**What needs to be done**
All of the lines below are to be transcribed faithfully, with pictures excluded from the copy.

*** Opening of Provided data ***

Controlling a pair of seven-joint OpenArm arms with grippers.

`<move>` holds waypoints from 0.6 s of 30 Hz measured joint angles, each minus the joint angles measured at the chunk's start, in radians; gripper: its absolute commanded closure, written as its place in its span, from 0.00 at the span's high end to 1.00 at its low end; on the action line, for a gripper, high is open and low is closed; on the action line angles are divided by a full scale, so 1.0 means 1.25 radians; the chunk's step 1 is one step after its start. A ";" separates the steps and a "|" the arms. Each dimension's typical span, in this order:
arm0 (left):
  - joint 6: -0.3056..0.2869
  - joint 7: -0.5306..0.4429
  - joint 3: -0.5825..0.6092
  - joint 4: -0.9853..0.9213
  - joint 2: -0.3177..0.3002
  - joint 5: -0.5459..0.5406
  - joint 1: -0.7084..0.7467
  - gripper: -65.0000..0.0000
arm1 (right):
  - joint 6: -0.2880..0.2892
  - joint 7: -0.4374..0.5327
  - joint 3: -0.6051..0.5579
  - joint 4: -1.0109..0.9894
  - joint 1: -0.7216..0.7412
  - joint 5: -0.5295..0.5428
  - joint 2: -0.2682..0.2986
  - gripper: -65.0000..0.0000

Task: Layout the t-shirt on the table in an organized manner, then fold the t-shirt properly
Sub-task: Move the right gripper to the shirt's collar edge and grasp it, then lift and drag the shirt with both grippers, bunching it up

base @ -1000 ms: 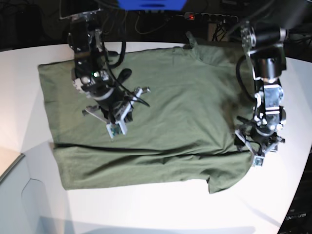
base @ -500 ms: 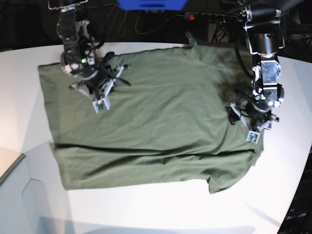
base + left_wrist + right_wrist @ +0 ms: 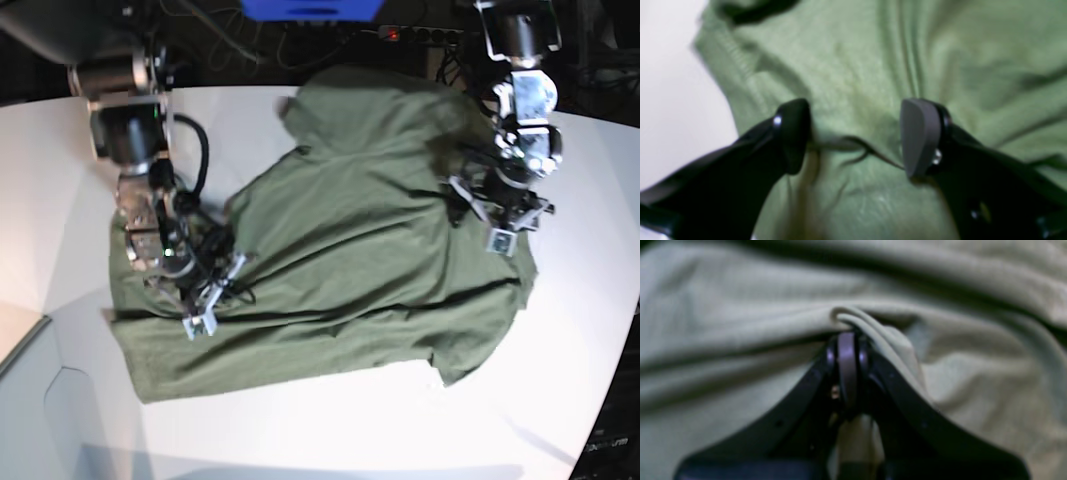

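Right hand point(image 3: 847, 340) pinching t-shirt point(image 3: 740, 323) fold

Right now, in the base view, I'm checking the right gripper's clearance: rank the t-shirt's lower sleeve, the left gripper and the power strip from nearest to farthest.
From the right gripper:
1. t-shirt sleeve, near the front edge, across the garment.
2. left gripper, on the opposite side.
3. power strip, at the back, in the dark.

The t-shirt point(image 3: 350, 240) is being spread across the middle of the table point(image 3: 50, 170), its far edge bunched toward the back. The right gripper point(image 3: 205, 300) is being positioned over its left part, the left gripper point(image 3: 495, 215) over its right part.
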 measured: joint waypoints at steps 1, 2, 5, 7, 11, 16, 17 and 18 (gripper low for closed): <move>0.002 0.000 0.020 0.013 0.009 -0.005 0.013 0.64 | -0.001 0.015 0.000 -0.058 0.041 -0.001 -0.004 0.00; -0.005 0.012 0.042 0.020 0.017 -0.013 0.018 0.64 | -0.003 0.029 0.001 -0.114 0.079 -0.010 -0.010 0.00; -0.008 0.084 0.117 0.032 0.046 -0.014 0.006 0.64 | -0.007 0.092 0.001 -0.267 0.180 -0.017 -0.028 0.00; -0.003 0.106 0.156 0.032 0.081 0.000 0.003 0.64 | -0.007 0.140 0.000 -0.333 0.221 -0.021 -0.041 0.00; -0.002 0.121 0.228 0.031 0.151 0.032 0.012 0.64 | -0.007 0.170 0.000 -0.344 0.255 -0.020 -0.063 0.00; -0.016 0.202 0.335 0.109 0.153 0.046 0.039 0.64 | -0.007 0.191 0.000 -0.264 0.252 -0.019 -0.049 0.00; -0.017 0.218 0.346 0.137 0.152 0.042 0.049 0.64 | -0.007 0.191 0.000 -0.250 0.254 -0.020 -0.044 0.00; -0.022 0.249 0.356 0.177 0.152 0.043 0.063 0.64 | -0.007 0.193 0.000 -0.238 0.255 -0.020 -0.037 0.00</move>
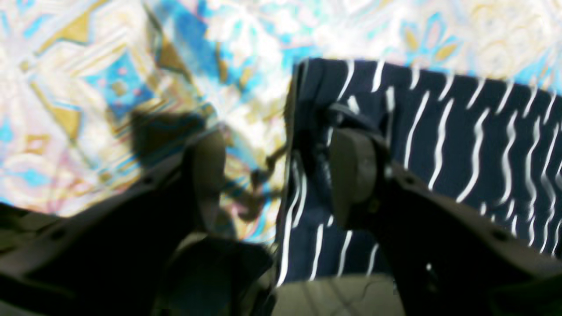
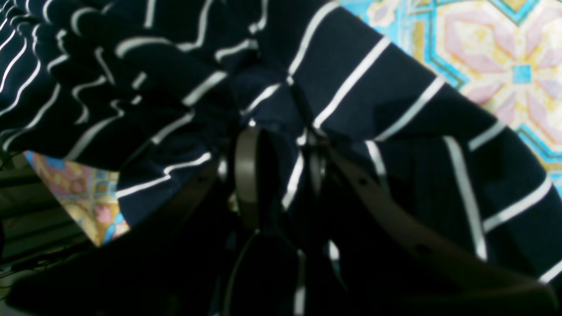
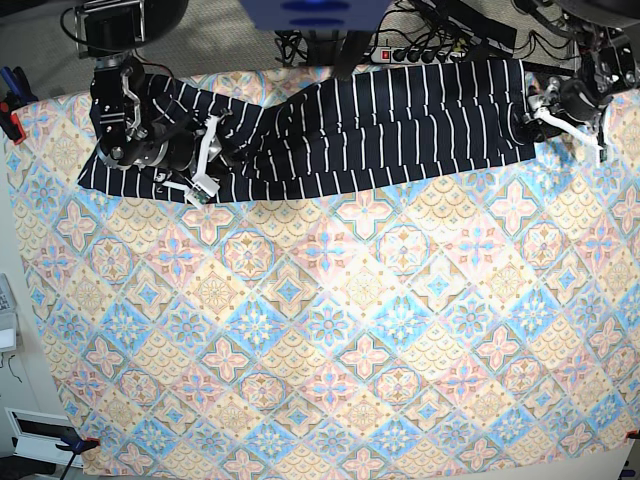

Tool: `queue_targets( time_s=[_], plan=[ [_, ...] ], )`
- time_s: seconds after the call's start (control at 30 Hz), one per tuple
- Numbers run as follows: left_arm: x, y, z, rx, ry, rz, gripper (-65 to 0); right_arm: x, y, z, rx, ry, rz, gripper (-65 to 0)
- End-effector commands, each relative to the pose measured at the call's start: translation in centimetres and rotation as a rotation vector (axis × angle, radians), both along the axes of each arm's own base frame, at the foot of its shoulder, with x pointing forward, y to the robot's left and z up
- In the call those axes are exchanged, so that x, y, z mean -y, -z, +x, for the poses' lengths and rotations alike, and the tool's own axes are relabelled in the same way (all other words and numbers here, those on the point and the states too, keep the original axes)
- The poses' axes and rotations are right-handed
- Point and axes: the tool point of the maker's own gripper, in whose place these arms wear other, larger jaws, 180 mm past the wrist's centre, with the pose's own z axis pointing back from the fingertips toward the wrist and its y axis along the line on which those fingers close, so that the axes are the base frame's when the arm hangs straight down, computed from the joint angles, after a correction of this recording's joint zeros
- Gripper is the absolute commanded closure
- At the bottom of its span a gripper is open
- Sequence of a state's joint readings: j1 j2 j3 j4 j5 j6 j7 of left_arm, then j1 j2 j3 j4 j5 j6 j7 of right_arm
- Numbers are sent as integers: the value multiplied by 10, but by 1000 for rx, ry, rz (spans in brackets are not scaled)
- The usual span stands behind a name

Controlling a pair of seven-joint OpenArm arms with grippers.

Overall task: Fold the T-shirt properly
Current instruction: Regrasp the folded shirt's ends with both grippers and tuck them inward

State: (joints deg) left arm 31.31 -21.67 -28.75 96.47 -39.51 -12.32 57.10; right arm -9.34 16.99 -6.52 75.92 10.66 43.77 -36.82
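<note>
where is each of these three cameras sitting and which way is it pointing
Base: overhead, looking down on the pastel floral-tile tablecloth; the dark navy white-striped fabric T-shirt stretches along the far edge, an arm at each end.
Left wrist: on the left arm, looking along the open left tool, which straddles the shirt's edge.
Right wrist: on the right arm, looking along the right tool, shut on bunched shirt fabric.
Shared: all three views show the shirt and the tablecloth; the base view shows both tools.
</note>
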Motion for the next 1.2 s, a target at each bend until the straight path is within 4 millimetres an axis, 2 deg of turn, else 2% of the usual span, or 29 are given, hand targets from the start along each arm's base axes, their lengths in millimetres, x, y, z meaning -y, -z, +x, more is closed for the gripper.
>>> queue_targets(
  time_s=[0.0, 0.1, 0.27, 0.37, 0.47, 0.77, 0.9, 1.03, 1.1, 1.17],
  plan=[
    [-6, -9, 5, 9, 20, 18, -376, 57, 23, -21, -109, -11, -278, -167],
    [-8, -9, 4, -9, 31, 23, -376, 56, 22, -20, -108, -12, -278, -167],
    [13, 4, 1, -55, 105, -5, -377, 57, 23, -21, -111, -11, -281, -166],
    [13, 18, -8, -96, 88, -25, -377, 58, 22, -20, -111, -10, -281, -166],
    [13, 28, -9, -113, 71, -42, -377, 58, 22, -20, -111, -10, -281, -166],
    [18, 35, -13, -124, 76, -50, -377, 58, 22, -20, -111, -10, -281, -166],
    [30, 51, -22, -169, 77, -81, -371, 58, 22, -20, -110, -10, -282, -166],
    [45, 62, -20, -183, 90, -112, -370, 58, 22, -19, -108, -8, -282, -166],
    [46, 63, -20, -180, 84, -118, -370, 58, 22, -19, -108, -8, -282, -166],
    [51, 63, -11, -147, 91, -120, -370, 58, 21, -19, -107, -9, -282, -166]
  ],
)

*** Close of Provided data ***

**Result of the exercise**
Controlling a pair of seven-joint OpenArm arms with grippers.

`<move>` holds waypoints from 0.6 s of 30 Hz measured joint angles, each minus the joint angles measured at the chunk's start, in radians; gripper: its absolute commanded closure, written as its place in its span, from 0.00 at the span's high end to 1.00 at its low end; on the action line, for a gripper, high is open and low is closed; on the action line angles are divided by a full scale, so 1.0 means 1.25 radians; the chunk's step 1 is one step after its start. A ";" separates the steps and a "|" the arms. Each dimension's typical span, in this order:
arm0 (left):
  - joint 6: -0.3056..0.2869
  - joint 7: -0.5306..0.4429
  - joint 3: -0.5825..0.6092
  - joint 4: -0.9853..0.9213
  - joint 2: -0.3177..0.3002
  - joint 5: -0.5459..0.5406
  - joint 1: -0.7084..0.7467
  - gripper: -65.0000..0.0000
arm1 (right):
  - joint 6: -0.2880..0.2892
  - joint 7: -0.4374..0.5327
  - joint 3: -0.6051..0.5579
  - joint 4: -1.0109..0.9894
  - joint 1: -0.7216..0.7412
  - joint 5: -0.5295..0.5428
  - joint 2: -0.2682..0.2986
  - gripper: -65.0000..0.0000

Task: Layout the t-shirt on the table in an organized manner, then fold the t-shirt properly
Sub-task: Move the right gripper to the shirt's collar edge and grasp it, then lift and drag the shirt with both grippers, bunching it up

base @ -1000 ms: 
base @ -500 ms: 
base + left_wrist + right_wrist @ +0 ms: 

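Right hand point(image 3: 847, 340) pinching t-shirt point(image 3: 740, 323) fold

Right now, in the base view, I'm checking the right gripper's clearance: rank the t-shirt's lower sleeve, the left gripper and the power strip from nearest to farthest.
From the right gripper:
1. t-shirt sleeve, near the front edge, across the garment.
2. left gripper, on the opposite side.
3. power strip, at the back, in the dark.

The t-shirt point(image 3: 350, 240) is being spread across the middle of the table point(image 3: 50, 170), its far edge bunched toward the back. The right gripper point(image 3: 205, 300) is being positioned over its left part, the left gripper point(image 3: 495, 215) over its right part.
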 measured: joint waypoints at steps 1, 2, 5, 7, 11, 16, 17 and 18 (gripper low for closed): <move>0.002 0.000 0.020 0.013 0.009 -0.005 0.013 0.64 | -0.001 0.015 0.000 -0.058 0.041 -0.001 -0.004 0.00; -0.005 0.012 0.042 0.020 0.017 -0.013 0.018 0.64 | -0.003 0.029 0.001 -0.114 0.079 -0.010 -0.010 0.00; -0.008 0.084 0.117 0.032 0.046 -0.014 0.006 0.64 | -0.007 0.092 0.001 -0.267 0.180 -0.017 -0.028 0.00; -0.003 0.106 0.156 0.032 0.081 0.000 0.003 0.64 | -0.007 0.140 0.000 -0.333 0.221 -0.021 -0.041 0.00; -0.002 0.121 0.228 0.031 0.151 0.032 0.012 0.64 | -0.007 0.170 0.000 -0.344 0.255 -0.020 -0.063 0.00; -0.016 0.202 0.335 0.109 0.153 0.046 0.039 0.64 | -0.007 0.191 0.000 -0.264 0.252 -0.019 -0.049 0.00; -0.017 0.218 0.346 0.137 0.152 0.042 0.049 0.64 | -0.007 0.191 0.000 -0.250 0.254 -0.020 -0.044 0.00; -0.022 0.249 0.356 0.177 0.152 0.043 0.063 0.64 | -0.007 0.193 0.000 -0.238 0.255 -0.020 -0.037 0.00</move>

Tool: `queue_targets( time_s=[_], plan=[ [_, ...] ], )`
- time_s: seconds after the call's start (control at 30 Hz), one per tuple
- Numbers run as follows: left_arm: x, y, z, rx, ry, rz, gripper (-65 to 0); right_arm: x, y, z, rx, ry, rz, gripper (-65 to 0)
- End-effector commands, each relative to the pose measured at the call's start: translation in centimetres and rotation as a rotation vector (axis × angle, radians), both along the axes of each arm's own base frame, at the foot of its shoulder, with x pointing forward, y to the robot's left and z up
- In the call those axes are exchanged, so that x, y, z mean -y, -z, +x, for the poses' lengths and rotations alike, and the tool's own axes are relabelled in the same way (all other words and numbers here, those on the point and the states too, keep the original axes)
- The poses' axes and rotations are right-handed
- Point and axes: the tool point of the maker's own gripper, in whose place these arms wear other, larger jaws, 180 mm past the wrist's centre, with the pose's own z axis pointing back from the fingertips toward the wrist and its y axis along the line on which those fingers close, so that the axes are the base frame's when the arm hangs straight down, computed from the joint angles, after a correction of this recording's joint zeros
- Gripper is the absolute commanded closure
- At the bottom of its span a gripper is open
- Sequence of a state's joint readings: j1 j2 j3 j4 j5 j6 j7 of left_arm, then j1 j2 j3 j4 j5 j6 j7 of right_arm
- Numbers are sent as integers: the value multiplied by 10, but by 1000 for rx, ry, rz (spans in brackets are not scaled)
- The usual span stands behind a name

Controlling a pair of seven-joint OpenArm arms with grippers.

Overall task: Fold the T-shirt properly
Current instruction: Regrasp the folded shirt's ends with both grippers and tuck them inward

State: (joints deg) left arm 31.31 -21.67 -28.75 96.47 -39.51 -12.32 57.10; right arm -9.34 16.99 -6.52 75.92 10.66 43.77 -36.82
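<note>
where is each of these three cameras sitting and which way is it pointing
Base: overhead, looking down on the pastel floral-tile tablecloth; the dark navy white-striped fabric T-shirt stretches along the far edge, an arm at each end.
Left wrist: on the left arm, looking along the open left tool, which straddles the shirt's edge.
Right wrist: on the right arm, looking along the right tool, shut on bunched shirt fabric.
Shared: all three views show the shirt and the tablecloth; the base view shows both tools.
</note>
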Motion for the next 1.2 s, a target at each bend until the straight path is within 4 millimetres an axis, 2 deg of turn, else 2% of the usual span, or 29 are given, hand targets from the start along each arm's base axes, their lengths in millimetres, x, y, z meaning -y, -z, +x, more is closed for the gripper.
>>> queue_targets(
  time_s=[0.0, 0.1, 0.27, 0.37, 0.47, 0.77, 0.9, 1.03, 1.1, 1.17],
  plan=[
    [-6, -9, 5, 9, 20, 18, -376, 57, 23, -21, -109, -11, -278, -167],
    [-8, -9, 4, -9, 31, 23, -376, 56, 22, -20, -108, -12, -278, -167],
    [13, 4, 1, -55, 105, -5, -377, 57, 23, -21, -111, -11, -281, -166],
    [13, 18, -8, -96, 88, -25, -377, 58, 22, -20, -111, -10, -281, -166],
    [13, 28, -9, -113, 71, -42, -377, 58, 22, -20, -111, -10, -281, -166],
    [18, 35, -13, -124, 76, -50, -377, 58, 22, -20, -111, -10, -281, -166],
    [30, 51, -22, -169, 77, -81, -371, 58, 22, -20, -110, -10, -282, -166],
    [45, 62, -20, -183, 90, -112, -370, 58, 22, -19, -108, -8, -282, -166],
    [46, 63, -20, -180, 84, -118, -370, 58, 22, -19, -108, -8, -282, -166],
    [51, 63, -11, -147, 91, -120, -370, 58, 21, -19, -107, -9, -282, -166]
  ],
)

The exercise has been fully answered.